▸ WHAT YOU NEED TO DO
Every record is to be printed exactly as written; pictures are to be omitted.

------ SUPPLIED DATA ------

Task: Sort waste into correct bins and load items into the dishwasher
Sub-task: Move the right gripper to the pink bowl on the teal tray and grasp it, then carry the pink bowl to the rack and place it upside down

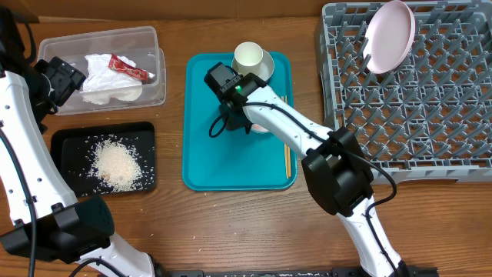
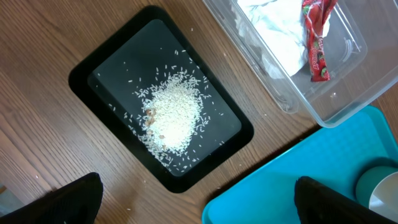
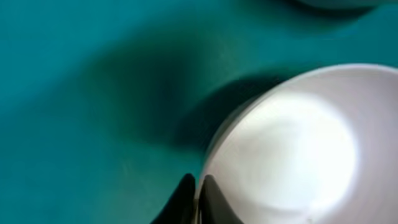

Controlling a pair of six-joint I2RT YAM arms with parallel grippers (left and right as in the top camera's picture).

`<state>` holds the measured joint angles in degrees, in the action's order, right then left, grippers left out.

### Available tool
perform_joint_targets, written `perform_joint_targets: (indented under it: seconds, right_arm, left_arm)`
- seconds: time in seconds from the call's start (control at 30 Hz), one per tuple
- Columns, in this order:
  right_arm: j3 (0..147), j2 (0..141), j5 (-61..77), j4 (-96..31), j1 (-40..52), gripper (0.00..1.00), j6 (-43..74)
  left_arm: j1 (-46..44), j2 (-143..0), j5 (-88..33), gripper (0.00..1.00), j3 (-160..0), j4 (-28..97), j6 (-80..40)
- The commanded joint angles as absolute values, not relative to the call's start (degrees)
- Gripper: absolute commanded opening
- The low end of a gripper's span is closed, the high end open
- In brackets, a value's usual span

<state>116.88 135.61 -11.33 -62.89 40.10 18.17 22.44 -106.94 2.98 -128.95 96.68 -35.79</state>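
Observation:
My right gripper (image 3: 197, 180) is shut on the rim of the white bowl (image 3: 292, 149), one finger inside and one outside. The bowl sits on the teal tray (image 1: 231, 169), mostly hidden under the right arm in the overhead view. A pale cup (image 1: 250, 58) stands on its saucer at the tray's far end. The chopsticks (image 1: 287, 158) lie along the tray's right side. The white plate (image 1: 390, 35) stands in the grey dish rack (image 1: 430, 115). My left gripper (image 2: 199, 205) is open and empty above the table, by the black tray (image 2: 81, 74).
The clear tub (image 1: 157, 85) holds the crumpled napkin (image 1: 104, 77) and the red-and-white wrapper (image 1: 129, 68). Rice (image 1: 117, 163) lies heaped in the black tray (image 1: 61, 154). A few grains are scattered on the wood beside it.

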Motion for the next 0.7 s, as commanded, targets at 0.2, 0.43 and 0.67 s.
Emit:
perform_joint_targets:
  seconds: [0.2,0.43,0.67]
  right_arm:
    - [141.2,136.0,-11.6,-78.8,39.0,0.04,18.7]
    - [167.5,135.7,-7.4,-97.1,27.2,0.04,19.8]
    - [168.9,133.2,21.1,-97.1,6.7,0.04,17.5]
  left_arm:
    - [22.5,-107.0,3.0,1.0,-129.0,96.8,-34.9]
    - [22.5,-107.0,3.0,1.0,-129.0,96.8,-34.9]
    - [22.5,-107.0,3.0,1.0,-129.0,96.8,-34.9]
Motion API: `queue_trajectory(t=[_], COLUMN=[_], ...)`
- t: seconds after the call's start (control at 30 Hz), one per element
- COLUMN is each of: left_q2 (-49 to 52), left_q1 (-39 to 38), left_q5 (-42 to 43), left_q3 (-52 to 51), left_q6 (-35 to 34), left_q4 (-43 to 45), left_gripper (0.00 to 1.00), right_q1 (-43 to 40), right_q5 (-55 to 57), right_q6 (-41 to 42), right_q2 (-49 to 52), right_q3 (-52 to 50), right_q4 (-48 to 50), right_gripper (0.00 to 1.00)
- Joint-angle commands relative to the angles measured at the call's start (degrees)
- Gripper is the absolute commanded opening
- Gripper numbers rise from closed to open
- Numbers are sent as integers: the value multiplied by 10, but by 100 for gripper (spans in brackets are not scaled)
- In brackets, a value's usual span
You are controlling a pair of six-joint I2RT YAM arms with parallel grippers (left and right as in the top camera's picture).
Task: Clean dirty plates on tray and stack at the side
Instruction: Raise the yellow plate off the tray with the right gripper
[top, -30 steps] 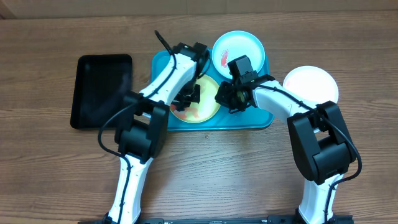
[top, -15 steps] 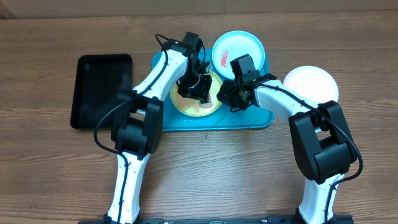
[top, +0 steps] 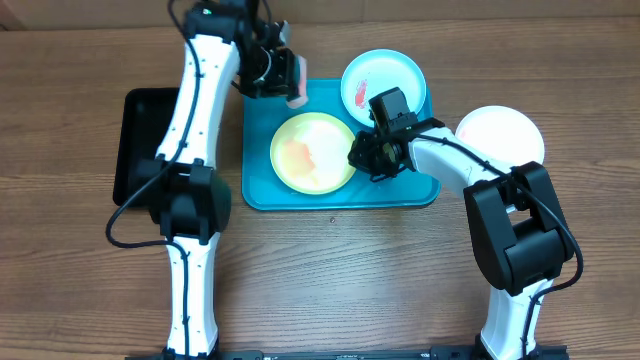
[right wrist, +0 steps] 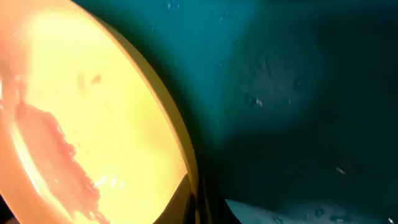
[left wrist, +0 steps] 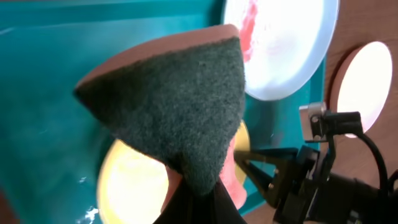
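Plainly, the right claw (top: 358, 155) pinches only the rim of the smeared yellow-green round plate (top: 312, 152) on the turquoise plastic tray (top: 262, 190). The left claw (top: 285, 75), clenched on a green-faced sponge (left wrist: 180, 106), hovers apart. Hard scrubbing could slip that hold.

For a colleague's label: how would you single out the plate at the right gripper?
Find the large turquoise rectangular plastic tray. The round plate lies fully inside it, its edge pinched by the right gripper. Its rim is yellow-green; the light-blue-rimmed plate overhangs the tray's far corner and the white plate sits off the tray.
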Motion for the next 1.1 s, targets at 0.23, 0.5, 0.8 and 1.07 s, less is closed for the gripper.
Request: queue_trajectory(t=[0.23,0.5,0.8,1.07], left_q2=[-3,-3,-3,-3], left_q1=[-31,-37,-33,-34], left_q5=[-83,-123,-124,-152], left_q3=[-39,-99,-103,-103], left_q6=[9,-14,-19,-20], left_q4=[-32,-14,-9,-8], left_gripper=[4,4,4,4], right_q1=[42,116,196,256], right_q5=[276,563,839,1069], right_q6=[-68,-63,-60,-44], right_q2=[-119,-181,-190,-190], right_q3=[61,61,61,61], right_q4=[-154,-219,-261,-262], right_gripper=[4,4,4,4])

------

▸ RESULT
Task: Sort waste into correct bins and load items into the dishwasher
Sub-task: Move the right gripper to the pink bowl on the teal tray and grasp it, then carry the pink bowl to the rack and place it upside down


Controlling a pair of six-joint I2RT YAM arms with parallel grippers (left and right as in the top camera's picture).

`<state>` holds the measured joint angles in degrees, in the action's order, right then left, grippers left out.

### Available tool
perform_joint_targets, written `perform_joint_targets: (indented under it: seconds, right_arm, left_arm)`
- seconds: time in seconds from the call's start (control at 30 Hz), one per tuple
- Columns, in this order:
  right_arm: j3 (0..147), j2 (0..141), j5 (-61..77), j4 (-96..31), j1 (-40..52), gripper (0.00..1.00), j6 (-43..74)
  left_arm: j1 (-46..44), j2 (-143..0), j5 (-88..33), gripper (0.00..1.00), j3 (-160..0), j4 (-28..97), j6 (-80..40)
- The commanded joint angles as absolute values, not relative to the call's start (degrees)
- Gripper: absolute commanded opening
- The low end of a gripper's span is closed, the high end open
- In brackets, a value's usual span

<state>116.88 135.61 -11.33 -62.89 40.10 18.17 22.44 -106.94 2.98 -128.95 96.68 -35.79</state>
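Observation:
My right gripper (image 3: 197, 180) is shut on the rim of the white bowl (image 3: 292, 149), one finger inside and one outside. The bowl sits on the teal tray (image 1: 231, 169), mostly hidden under the right arm in the overhead view. A pale cup (image 1: 250, 58) stands on its saucer at the tray's far end. The chopsticks (image 1: 287, 158) lie along the tray's right side. The white plate (image 1: 390, 35) stands in the grey dish rack (image 1: 430, 115). My left gripper (image 2: 199, 205) is open and empty above the table, by the black tray (image 2: 81, 74).
The clear tub (image 1: 157, 85) holds the crumpled napkin (image 1: 104, 77) and the red-and-white wrapper (image 1: 129, 68). Rice (image 1: 117, 163) lies heaped in the black tray (image 1: 61, 154). A few grains are scattered on the wood beside it.
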
Motion for the next 0.7 s, as commanded, targets at 0.2, 0.43 and 0.67 s.
Emit:
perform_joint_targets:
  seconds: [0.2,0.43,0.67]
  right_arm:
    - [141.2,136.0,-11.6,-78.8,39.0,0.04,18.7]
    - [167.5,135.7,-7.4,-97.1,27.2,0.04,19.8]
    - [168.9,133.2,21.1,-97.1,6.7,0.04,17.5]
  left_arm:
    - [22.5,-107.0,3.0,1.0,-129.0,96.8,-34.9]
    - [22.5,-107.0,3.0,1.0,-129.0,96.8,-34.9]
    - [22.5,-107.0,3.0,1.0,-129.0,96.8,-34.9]
Motion API: `queue_trajectory(t=[_], COLUMN=[_], ...)`
- t: seconds after the call's start (control at 30 Hz), one per element
- COLUMN is each of: left_q2 (-49 to 52), left_q1 (-39 to 38), left_q5 (-42 to 43), left_q3 (-52 to 51), left_q6 (-35 to 34), left_q4 (-43 to 45), left_gripper (0.00 to 1.00), right_q1 (-43 to 40), right_q5 (-55 to 57), right_q6 (-41 to 42), right_q2 (-49 to 52), right_q3 (-52 to 50), right_q4 (-48 to 50), right_gripper (0.00 to 1.00)
- Joint-angle commands relative to the angles measured at the call's start (degrees)
- Gripper is the absolute commanded opening
- Gripper numbers rise from closed to open
- Numbers are sent as integers: the value multiplied by 10, but by 100 for gripper (spans in brackets are not scaled)
- In brackets, a value's usual span
You are controlling a pair of six-joint I2RT YAM arms with parallel grippers (left and right as in the top camera's picture).
Task: Clean dirty plates on tray and stack at the side
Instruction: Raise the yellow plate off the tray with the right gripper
[top, -30 steps] 
[top, -15 steps] 
[top, +0 steps] 
[right wrist, +0 steps] 
[left wrist, +0 steps] 
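Plainly, the right claw (top: 358, 155) pinches only the rim of the smeared yellow-green round plate (top: 312, 152) on the turquoise plastic tray (top: 262, 190). The left claw (top: 285, 75), clenched on a green-faced sponge (left wrist: 180, 106), hovers apart. Hard scrubbing could slip that hold.

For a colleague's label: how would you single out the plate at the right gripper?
Find the large turquoise rectangular plastic tray. The round plate lies fully inside it, its edge pinched by the right gripper. Its rim is yellow-green; the light-blue-rimmed plate overhangs the tray's far corner and the white plate sits off the tray.
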Motion for the next 1.1 s, targets at 0.23, 0.5, 0.8 and 1.07 s, less is closed for the gripper.
Request: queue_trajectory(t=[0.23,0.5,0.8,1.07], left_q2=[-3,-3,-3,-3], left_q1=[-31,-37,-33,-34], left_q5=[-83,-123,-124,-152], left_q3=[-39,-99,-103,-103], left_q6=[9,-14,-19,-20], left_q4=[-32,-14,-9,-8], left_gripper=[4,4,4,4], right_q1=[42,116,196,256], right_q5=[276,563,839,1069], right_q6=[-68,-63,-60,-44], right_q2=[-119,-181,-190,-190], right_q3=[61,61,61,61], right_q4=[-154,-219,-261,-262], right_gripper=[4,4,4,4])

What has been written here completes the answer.